Records drawn from a dataset:
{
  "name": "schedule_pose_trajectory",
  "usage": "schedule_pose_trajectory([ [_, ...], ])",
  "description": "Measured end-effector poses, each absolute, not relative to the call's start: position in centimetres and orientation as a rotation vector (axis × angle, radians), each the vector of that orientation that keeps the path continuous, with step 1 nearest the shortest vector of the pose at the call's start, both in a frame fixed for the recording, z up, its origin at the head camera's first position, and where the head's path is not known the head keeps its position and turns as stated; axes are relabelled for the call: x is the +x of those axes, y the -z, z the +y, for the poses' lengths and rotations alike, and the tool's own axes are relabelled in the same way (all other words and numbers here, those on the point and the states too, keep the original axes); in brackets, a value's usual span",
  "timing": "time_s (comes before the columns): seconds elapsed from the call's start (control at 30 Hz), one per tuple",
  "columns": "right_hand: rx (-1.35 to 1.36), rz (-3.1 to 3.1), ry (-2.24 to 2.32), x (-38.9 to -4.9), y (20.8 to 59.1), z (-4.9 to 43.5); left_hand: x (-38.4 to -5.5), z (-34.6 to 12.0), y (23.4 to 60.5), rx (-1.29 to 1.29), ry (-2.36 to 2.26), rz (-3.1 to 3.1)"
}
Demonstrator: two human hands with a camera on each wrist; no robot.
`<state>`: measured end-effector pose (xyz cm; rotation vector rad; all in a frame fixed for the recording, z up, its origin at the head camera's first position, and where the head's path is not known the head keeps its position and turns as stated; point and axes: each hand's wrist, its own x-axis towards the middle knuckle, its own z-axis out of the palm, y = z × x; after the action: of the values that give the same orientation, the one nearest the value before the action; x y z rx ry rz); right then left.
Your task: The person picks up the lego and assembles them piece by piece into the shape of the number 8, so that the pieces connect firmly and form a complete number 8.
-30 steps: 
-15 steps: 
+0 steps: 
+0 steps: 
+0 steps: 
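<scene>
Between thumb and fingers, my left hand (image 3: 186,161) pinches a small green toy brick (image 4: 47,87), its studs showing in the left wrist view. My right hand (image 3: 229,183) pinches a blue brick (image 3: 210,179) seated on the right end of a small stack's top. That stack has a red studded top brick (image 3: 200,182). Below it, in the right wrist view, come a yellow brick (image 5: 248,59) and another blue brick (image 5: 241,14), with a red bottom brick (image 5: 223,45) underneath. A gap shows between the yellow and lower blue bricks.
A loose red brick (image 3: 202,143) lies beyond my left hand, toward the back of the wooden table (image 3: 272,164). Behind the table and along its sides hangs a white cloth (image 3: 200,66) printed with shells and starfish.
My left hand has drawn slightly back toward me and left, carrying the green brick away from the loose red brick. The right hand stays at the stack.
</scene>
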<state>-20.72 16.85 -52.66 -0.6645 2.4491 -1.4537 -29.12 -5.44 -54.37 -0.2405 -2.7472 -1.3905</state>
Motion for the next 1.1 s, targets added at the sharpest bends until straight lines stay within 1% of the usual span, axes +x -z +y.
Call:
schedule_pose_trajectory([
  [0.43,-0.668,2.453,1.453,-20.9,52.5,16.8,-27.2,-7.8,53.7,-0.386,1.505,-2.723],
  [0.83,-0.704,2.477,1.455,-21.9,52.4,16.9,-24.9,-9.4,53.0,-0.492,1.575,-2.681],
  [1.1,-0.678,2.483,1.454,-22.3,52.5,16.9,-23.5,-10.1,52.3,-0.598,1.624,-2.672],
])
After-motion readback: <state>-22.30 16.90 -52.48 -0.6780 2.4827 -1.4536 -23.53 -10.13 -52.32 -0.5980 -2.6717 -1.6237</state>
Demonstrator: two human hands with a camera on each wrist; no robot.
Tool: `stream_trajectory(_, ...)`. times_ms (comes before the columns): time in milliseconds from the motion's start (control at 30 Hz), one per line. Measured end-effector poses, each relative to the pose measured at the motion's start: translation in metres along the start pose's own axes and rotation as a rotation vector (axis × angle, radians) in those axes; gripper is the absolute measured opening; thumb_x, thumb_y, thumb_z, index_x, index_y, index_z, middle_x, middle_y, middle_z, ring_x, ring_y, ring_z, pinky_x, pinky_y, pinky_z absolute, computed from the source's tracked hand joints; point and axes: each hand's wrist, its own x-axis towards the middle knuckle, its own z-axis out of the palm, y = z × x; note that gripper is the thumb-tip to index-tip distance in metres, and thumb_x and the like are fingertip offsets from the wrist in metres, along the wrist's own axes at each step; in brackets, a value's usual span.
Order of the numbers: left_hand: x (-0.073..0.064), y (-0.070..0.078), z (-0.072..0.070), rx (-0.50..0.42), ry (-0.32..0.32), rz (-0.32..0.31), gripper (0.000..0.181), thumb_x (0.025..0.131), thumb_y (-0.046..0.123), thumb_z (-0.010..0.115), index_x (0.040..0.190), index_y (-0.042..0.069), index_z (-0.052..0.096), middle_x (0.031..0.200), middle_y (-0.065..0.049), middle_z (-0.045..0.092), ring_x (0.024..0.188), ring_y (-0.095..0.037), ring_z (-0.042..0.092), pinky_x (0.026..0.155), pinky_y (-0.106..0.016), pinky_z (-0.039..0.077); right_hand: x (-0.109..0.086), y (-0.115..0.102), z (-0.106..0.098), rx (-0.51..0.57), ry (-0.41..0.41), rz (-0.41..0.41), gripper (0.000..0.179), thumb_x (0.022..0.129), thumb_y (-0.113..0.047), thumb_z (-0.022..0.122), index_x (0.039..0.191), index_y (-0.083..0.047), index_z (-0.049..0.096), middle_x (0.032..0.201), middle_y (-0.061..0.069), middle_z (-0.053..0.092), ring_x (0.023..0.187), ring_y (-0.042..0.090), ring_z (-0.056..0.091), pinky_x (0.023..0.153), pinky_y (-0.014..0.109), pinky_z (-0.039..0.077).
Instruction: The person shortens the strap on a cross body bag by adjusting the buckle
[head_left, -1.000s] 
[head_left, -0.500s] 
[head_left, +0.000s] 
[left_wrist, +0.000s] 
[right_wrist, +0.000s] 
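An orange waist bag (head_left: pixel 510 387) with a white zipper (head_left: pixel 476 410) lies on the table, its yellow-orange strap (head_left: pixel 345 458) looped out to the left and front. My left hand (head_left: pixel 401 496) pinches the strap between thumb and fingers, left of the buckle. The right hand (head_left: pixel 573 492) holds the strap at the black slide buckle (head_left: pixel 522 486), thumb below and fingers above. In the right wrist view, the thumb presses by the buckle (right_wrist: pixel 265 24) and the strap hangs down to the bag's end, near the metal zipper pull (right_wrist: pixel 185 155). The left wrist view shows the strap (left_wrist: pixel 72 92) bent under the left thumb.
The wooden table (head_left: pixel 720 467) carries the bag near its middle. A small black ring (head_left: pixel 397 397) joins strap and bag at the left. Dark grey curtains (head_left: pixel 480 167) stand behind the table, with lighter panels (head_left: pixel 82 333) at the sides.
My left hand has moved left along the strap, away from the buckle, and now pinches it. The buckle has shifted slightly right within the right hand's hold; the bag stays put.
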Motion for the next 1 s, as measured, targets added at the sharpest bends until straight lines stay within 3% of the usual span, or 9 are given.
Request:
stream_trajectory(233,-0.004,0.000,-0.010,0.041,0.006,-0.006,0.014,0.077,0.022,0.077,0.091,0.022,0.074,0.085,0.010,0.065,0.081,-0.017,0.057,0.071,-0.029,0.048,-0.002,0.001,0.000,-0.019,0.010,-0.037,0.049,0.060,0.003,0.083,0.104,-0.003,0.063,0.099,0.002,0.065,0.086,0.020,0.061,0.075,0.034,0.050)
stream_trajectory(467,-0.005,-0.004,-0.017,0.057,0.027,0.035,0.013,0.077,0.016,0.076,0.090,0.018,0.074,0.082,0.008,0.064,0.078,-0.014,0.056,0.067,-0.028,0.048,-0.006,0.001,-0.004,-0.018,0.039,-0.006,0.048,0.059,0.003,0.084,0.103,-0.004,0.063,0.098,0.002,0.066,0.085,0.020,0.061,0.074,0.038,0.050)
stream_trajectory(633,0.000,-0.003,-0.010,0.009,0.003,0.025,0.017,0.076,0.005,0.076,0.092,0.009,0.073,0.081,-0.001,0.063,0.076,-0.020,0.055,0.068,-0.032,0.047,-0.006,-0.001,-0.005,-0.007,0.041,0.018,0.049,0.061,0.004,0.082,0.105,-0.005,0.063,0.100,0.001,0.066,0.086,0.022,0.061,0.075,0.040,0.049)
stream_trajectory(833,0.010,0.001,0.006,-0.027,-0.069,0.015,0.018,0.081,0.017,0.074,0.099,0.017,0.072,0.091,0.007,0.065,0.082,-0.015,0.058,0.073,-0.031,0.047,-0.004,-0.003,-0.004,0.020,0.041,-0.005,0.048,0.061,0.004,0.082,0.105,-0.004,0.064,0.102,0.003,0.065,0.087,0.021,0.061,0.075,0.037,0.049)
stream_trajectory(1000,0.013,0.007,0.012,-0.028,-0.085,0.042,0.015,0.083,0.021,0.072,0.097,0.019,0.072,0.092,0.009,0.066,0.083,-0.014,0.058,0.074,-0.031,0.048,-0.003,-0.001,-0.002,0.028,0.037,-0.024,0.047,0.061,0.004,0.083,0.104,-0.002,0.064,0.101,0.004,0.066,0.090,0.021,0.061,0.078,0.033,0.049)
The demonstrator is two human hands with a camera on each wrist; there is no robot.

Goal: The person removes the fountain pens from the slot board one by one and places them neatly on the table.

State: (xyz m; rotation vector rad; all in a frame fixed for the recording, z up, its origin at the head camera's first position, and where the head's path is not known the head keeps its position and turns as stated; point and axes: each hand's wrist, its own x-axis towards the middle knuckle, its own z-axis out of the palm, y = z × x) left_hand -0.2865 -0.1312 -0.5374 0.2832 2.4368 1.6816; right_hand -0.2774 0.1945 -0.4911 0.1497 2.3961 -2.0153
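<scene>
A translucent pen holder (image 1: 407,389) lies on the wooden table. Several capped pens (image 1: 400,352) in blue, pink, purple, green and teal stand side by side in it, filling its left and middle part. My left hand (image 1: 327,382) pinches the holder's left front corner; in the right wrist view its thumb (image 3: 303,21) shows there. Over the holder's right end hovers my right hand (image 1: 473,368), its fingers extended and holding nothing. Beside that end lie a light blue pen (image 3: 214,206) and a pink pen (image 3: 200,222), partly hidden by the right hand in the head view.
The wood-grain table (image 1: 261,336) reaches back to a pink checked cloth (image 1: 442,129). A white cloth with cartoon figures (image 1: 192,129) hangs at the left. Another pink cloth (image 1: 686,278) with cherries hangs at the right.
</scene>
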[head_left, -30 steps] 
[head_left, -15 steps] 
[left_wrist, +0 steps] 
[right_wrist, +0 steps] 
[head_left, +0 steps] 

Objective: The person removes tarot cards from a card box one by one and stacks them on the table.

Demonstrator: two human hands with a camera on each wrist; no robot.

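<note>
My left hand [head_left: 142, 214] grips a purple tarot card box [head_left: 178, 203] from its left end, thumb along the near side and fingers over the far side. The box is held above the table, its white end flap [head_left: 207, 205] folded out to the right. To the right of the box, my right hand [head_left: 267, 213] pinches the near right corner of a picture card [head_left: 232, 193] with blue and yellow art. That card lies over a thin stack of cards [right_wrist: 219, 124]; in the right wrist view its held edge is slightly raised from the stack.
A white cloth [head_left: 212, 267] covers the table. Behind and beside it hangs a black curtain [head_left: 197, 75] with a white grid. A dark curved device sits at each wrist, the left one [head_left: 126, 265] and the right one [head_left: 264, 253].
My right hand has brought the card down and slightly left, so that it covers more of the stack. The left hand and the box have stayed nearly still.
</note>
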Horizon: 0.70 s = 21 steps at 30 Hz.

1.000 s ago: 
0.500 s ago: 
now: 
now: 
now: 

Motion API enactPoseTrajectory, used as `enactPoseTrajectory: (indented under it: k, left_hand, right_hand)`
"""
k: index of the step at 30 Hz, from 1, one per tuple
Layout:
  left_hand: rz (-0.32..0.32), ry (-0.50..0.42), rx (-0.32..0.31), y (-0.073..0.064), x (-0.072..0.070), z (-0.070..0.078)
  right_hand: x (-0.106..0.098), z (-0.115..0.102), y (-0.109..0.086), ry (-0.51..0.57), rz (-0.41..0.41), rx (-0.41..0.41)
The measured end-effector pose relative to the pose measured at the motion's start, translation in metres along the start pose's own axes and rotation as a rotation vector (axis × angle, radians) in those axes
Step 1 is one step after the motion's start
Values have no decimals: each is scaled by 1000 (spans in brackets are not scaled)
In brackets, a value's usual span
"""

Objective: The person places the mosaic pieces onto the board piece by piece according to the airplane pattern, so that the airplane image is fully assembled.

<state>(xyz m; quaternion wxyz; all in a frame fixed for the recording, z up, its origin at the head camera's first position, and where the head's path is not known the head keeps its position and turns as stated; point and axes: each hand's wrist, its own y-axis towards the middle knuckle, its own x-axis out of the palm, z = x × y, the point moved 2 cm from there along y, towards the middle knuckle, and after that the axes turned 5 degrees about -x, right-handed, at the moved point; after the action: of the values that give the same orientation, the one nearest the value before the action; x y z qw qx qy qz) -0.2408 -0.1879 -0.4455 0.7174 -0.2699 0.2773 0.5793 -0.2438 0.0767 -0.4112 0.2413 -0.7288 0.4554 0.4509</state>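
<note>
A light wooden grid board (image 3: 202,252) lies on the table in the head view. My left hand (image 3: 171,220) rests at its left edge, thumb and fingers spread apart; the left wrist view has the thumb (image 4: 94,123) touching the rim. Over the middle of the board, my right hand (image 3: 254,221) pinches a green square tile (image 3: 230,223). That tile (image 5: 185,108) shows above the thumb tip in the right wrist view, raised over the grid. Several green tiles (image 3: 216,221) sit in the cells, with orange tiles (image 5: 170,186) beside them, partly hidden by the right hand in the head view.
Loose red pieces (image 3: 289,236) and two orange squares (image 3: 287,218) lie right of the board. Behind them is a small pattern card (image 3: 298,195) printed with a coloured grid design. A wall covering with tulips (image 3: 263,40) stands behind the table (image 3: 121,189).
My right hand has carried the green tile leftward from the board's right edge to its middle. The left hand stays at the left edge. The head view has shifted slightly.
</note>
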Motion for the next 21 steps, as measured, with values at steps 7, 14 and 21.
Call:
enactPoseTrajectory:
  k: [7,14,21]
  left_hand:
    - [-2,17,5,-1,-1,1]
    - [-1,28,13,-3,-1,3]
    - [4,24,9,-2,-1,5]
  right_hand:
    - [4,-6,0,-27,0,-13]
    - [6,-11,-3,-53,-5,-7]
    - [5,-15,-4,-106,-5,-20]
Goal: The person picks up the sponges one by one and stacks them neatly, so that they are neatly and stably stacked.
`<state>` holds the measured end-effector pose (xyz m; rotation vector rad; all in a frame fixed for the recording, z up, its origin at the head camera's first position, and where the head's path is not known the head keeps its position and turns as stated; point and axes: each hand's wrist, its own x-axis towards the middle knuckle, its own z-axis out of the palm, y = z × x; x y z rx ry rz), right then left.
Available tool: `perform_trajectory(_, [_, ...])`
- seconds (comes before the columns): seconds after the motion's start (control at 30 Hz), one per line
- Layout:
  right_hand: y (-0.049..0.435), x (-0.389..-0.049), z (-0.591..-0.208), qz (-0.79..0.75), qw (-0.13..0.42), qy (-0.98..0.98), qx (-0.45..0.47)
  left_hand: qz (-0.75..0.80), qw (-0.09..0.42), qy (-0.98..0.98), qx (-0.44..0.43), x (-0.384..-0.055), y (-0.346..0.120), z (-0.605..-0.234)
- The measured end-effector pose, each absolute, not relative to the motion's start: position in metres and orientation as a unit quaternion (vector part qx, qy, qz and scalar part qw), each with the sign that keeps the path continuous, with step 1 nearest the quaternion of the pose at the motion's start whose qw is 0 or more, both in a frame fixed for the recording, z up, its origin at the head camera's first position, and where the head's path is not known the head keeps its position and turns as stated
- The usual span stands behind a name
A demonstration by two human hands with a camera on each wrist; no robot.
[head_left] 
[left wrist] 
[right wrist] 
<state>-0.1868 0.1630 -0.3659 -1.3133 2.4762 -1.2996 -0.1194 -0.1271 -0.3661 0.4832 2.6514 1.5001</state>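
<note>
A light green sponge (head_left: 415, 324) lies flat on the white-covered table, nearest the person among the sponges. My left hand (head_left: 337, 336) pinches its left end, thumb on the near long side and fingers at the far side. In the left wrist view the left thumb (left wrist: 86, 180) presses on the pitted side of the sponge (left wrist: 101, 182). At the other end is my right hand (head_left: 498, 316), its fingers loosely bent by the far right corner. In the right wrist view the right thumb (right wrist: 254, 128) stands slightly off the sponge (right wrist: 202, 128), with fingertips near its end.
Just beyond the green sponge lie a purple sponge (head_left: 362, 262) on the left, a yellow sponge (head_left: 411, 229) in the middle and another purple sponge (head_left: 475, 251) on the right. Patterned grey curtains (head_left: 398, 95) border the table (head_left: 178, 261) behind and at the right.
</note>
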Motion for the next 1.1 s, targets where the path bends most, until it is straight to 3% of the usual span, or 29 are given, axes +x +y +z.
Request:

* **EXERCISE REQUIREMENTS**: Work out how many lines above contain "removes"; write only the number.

* **OUTPUT FOR THIS EXERCISE**: 2